La tragédie de la situation se reflète également dans un rapport gouvernemental de 2021 qui souligne d'importantes inégalités socio-économiques, avec des faits marquants tels que : un chômage plus élevé, des revenus plus faibles et un taux de mères célibataires particulièrement élevé. Ces femmes ont également quatre fois plus de chances de tomber enceintes entre 15 et 19 ans. Leur espérance de vie est également de 5 à 10 ans inférieure à celle des femmes non autochtones.

Combat et résistance

Les raisons de ces conditions sont profondément enracinées. La violence au sein des communautés n'est souvent pas signalée, l'isolement des réserves exacerbe le problème et la discrimination institutionnelle laisse de grandes cicatrices dans la vie sûre d'elles-mêmes de ces femmes. L’Enquête nationale sur les femmes et les filles autochtones disparues et assassinées (ENFFADA), lancée en 2016, a constitué une étape urgente dans la bonne direction. Le rapport final, publié en 2019, a qualifié les meurtres de « génocide » et a réussi à inscrire la question à l’ordre du jour politique.
Radio-Canada souligne l’importance de ces discussions pour accroître la conscience politique aux niveaux fédéral et provincial.

Depuis, de nombreuses femmes autochtones se sont mobilisées et ont établi des réseaux avec d’autres mouvements féministes. Mais pas seulement au Canada, mais aussi dans d’autres régions d’Amérique, comme au Pérou, les femmes autochtones luttent quotidiennement contre la violence et l’oppression. Ici aussi, des études montrent que les femmes d’origine autochtone sont confrontées à des défis similaires. 74,7 % des femmes de langue quechua au Pérou rapportent avoir été victimes de violence de la part de leur partenaire.

Des pratiques choquantes et un passé sombre

Un regard au-delà des frontières montre que la souffrance ne reste pas au même endroit. Des rapports choquants faisant état de stérilisations forcées au Canada jettent davantage de lumière sur le problème. Depuis les années 1970, des milliers de femmes autochtones ont été stérilisées sans leur consentement. Une enquête sénatoriale menée par la sénatrice Yvonne Boyer a révélé qu'au moins 12 000 femmes sont concernées. La stérilisation forcée est désormais classée comme un crime contre l'humanité, un fait qui témoigne d'énormes changements sociaux et juridiques tels que nouvelles quotidiennes signalé.

L'obscurité qui plane sur ces histoires est éclairée par les paroles de survivantes comme Liz, qui raconte comment elle a été forcée de se faire stériliser à la fin des années 1970 parce qu'elle était menacée de perdre le bébé.

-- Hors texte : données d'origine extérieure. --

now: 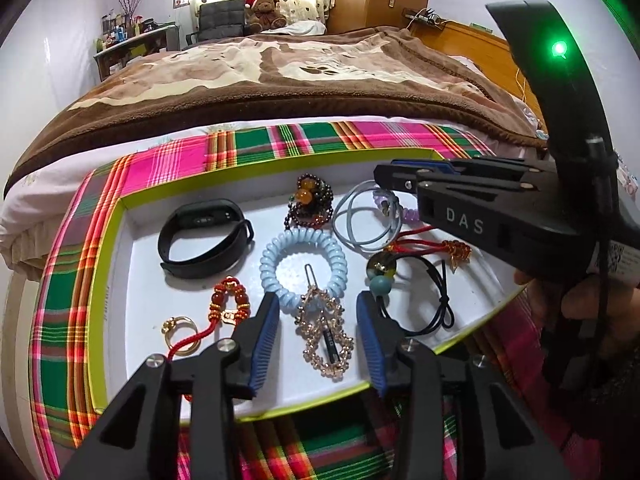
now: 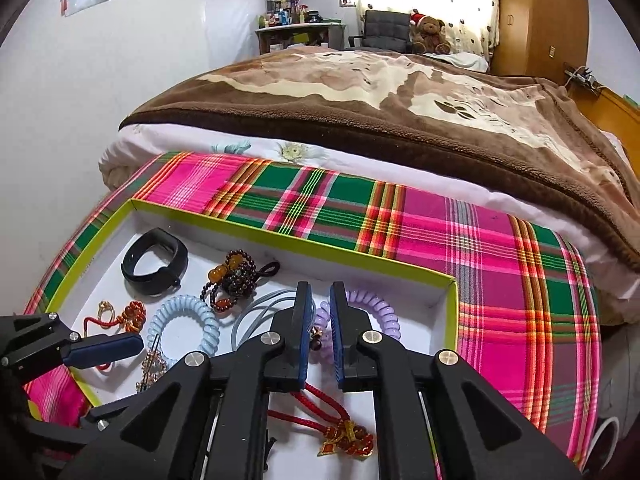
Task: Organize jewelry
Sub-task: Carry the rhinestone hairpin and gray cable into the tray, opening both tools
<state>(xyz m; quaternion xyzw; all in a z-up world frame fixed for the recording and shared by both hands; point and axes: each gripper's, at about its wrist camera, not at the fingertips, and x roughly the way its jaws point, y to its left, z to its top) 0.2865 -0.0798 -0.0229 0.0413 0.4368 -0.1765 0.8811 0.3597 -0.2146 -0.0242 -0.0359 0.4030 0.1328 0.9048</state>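
Purple coil tie (image 2: 374,312) — partly hidden behind right gripper (image 2: 320,344).

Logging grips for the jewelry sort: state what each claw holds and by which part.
Nothing held. The left claw stands open around the gold chain hair clip, pads clear of it. The right claw is slightly open above the purple coil tie.

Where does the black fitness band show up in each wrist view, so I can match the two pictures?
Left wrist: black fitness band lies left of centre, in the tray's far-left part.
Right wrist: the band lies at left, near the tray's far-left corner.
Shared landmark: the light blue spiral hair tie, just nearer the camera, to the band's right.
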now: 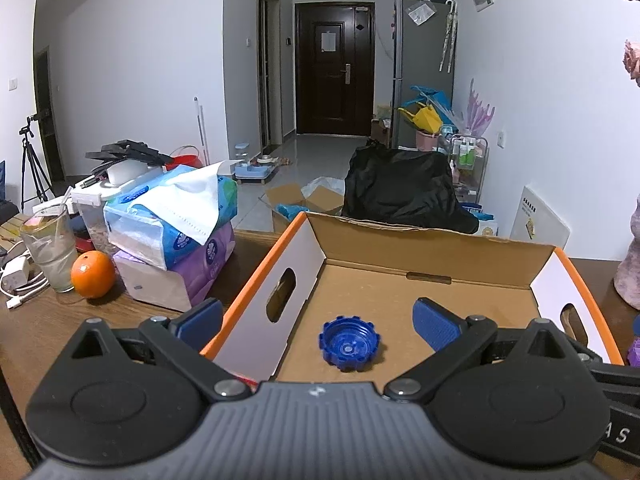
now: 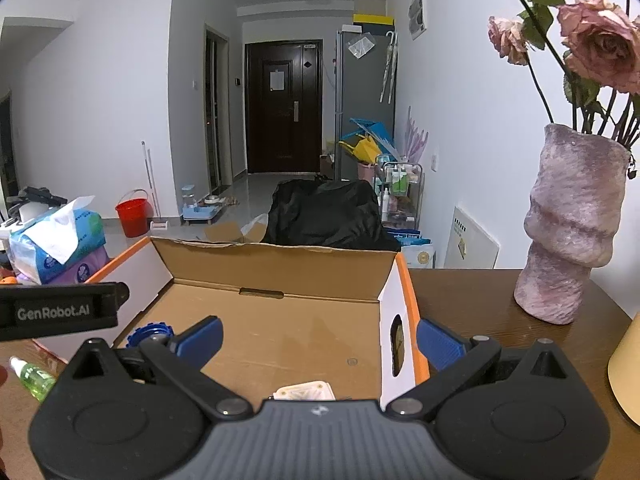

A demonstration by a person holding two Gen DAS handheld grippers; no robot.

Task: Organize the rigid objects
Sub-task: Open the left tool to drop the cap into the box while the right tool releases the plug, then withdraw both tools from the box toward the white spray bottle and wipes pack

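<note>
Tongs first: left gripper [image 1: 318, 322] has its jaws wide apart w/ nothing between them, straddling the left wall of the cardboard box [image 1: 440, 254]: one blue pad outside the wall, the other inside over the box floor. Right gripper [image 2: 318, 340] is likewise spread & empty, straddling the box's right wall, left pad inside, right pad outside over the table [image 2: 480, 304].

Blue cap [image 1: 348, 343] lies flat, open side up, on the box floor toward the near-left corner, just ahead of the left gripper & clear of both pads. A small cream-coloured piece [image 2: 305, 393] sits at the box's near edge, mostly hidden under the right gripper body; can't tell what it is.

Outside the box: green spray bottle [image 2: 30, 378] lies near the table's near-left edge, in right-wrist view only. Orange [image 1: 93, 274], glass [image 1: 50, 250] & tissue packs [image 1: 172, 224] crowd the left side of the table; vase [image 2: 568, 224] stands toward the far-right corner.

Step in hand, prob.: cap is in, both tools free, so this reads as between drop-off & next pick. Next move likely calls for lifting a gripper clear of the box wall, swinging to the green spray bottle & closing across its narrow body; it's round, so it may roll under a skewed pinch.
</note>
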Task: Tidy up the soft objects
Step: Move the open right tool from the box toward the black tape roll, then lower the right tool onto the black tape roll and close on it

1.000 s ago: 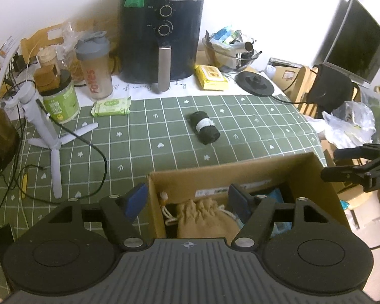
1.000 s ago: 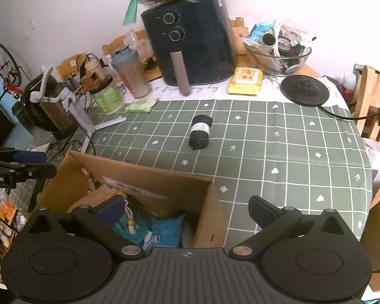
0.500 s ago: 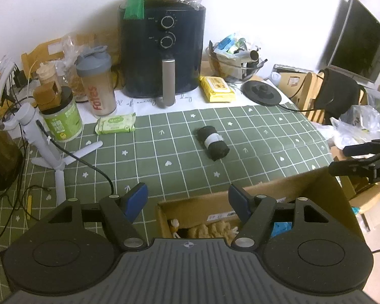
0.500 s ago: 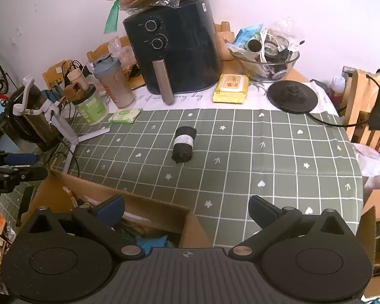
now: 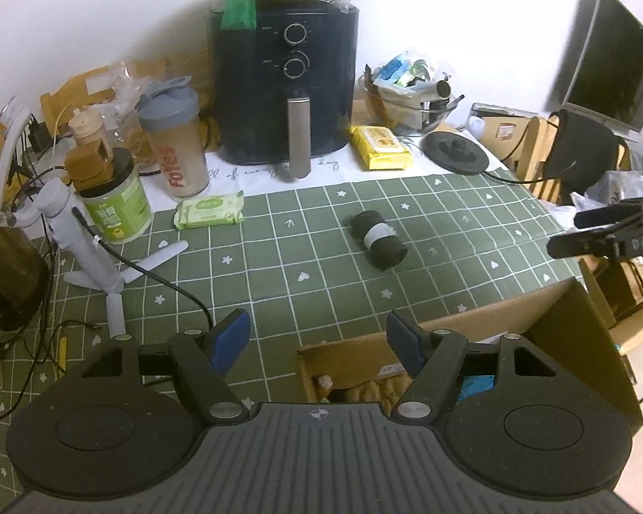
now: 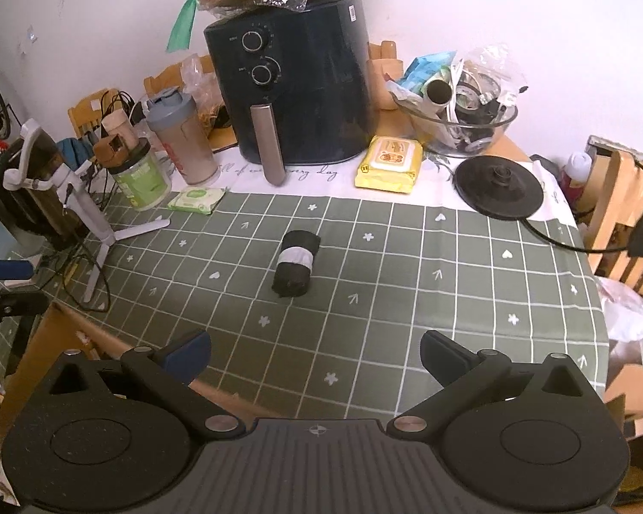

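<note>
A black rolled cloth with a white band (image 5: pixel 378 240) lies on the green checked tablecloth (image 5: pixel 304 257); it also shows in the right wrist view (image 6: pixel 295 264). A cardboard box (image 5: pixel 548 342) stands at the table's near edge, with a tan drawstring pouch (image 5: pixel 364 387) and something blue inside. My left gripper (image 5: pixel 317 338) is open and empty above the box's left rim. My right gripper (image 6: pixel 315 353) is open and empty, well short of the roll. The right gripper's fingers (image 5: pixel 596 231) show at the right of the left wrist view.
At the back stand a black air fryer (image 6: pixel 295 98), a shaker bottle (image 6: pixel 183 141), a green jar (image 6: pixel 139 175), a green wipes pack (image 6: pixel 196 200), a yellow wipes pack (image 6: pixel 391 165), a glass bowl of clutter (image 6: pixel 458 124) and a kettle base (image 6: pixel 498 186). A white tripod (image 5: pixel 90 252) and cables lie left.
Both grippers have pulled back and up from the box, so less of its inside shows. The black roll has not moved. Both stay open.
</note>
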`<state>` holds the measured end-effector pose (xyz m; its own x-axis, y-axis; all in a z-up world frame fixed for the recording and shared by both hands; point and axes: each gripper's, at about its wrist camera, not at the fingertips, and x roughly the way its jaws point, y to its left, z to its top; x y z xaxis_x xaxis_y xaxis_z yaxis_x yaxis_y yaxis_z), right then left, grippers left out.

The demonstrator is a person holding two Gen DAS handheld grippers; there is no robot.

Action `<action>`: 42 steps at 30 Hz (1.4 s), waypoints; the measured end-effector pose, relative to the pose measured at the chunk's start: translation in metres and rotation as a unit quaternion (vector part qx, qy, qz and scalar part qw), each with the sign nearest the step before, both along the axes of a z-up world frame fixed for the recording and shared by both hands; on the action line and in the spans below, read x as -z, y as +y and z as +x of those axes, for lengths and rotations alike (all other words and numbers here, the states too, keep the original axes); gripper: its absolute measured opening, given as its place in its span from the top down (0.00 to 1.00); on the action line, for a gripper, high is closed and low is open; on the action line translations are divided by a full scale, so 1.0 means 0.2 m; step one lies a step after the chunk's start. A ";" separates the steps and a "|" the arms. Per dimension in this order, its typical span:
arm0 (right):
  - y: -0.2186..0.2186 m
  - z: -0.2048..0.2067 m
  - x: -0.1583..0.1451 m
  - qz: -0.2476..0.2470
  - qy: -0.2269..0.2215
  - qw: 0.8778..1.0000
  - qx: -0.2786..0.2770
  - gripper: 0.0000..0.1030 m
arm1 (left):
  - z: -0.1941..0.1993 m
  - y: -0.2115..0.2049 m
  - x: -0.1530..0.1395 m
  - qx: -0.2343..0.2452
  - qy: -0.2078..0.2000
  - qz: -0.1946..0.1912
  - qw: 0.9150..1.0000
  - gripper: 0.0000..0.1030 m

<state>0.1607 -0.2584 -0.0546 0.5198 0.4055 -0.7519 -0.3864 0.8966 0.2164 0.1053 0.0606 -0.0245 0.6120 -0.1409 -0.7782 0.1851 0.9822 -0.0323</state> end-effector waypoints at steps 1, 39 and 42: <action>0.01 0.02 0.01 -0.001 0.000 1.000 -0.003 0.00 | 0.00 0.01 0.00 0.000 0.000 -0.002 1.000 0.32; 0.59 0.81 0.53 -0.042 0.073 0.975 -0.208 0.13 | -0.04 0.27 0.05 -0.076 0.022 -0.063 0.995 0.32; 0.64 0.84 0.58 -0.041 0.079 0.975 -0.204 0.14 | -0.06 0.31 0.06 -0.088 0.022 -0.066 0.994 0.33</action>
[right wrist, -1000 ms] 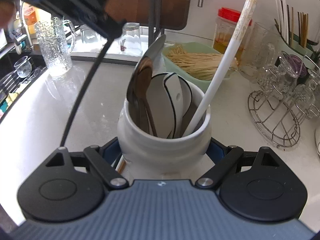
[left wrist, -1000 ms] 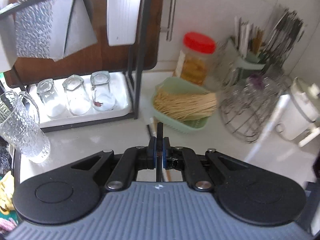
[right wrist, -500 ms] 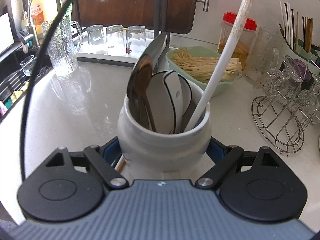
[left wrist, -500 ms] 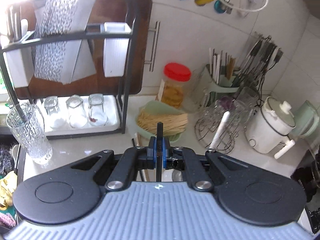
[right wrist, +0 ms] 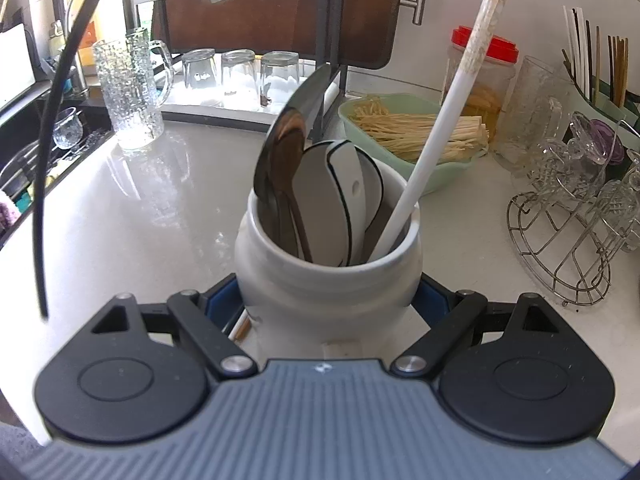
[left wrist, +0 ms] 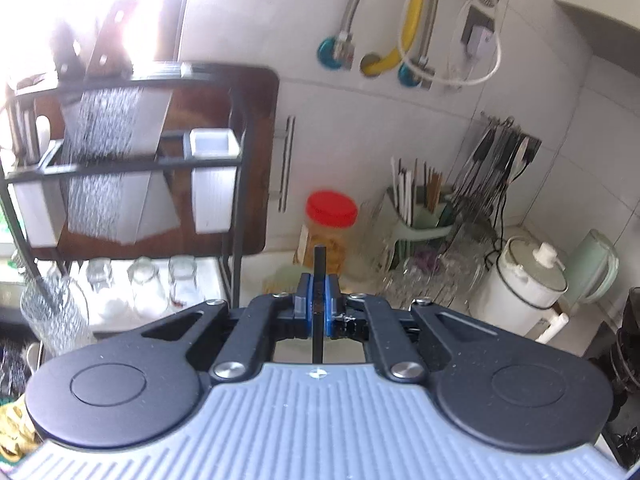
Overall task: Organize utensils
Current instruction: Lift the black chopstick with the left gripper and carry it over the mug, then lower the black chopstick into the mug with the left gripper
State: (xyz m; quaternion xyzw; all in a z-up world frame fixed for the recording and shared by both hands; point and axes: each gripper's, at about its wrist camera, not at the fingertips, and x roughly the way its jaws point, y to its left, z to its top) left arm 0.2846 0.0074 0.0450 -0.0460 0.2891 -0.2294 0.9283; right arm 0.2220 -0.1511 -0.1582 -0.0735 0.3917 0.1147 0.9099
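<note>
My left gripper (left wrist: 319,300) is shut on a thin black utensil handle (left wrist: 319,264) that stands upright between its blue pads, high above the counter. In the right wrist view the same black handle (right wrist: 52,120) hangs as a long curved line at the far left, its lower end above the counter. My right gripper (right wrist: 327,306) is shut on a white ceramic jar (right wrist: 328,288) standing on the counter. The jar holds a metal spoon (right wrist: 286,152), white ceramic spoons (right wrist: 332,196) and a long white handle (right wrist: 448,112) leaning right.
A black rack (left wrist: 236,216) with upturned glasses (right wrist: 240,72) stands at the back, a glass mug (right wrist: 128,92) to its left. A green basket of pale sticks (right wrist: 420,132), a red-lidded jar (left wrist: 330,224), a chopstick holder (left wrist: 420,216), a wire stand with glass cups (right wrist: 568,240) and a white pot (left wrist: 524,280) fill the right side. The sink (right wrist: 24,152) lies left.
My left gripper has risen and tipped upward with the black handle, so more wall and pipes show. In the right view the black handle has lifted away leftward. The right gripper and jar have stayed put.
</note>
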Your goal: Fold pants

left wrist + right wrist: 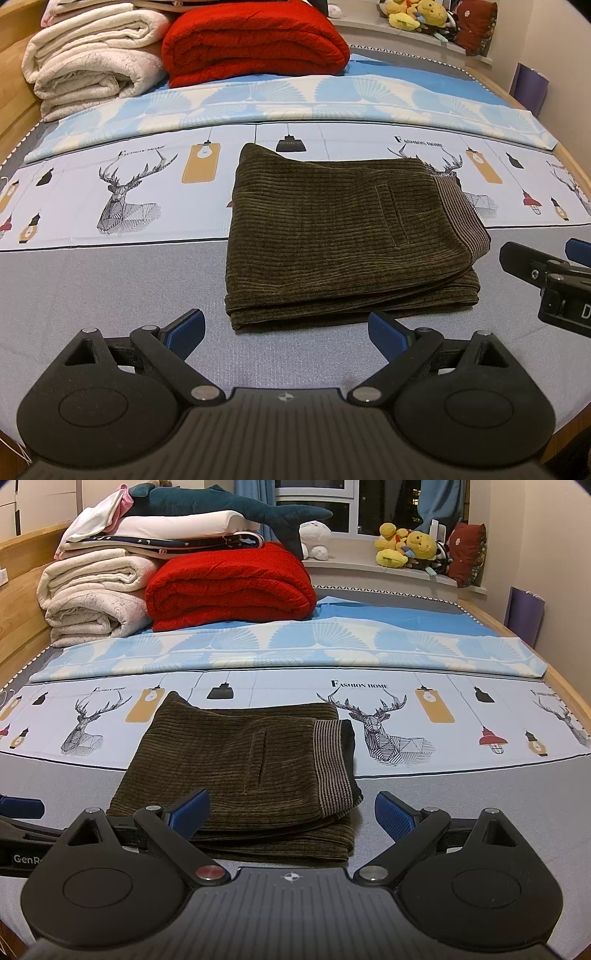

En outre, l’accès aux services de soutien pour bon nombre de ces femmes est gravement limité en raison des barrières linguistiques et de la discrimination.

Le chemin vers la guérison et la protection des femmes autochtones est semé d’embûches. Cela nécessite de la confiance, du courage et un engagement sans faille de la part des communautés, de la société civile et des autorités. Il est temps que ces femmes soient entendues et que leurs histoires soient entendues afin que des changements puissent enfin se produire. Car, comme le disent les mères et les filles des communautés : « Aucune femme ni aucune fille n’est sacrée ».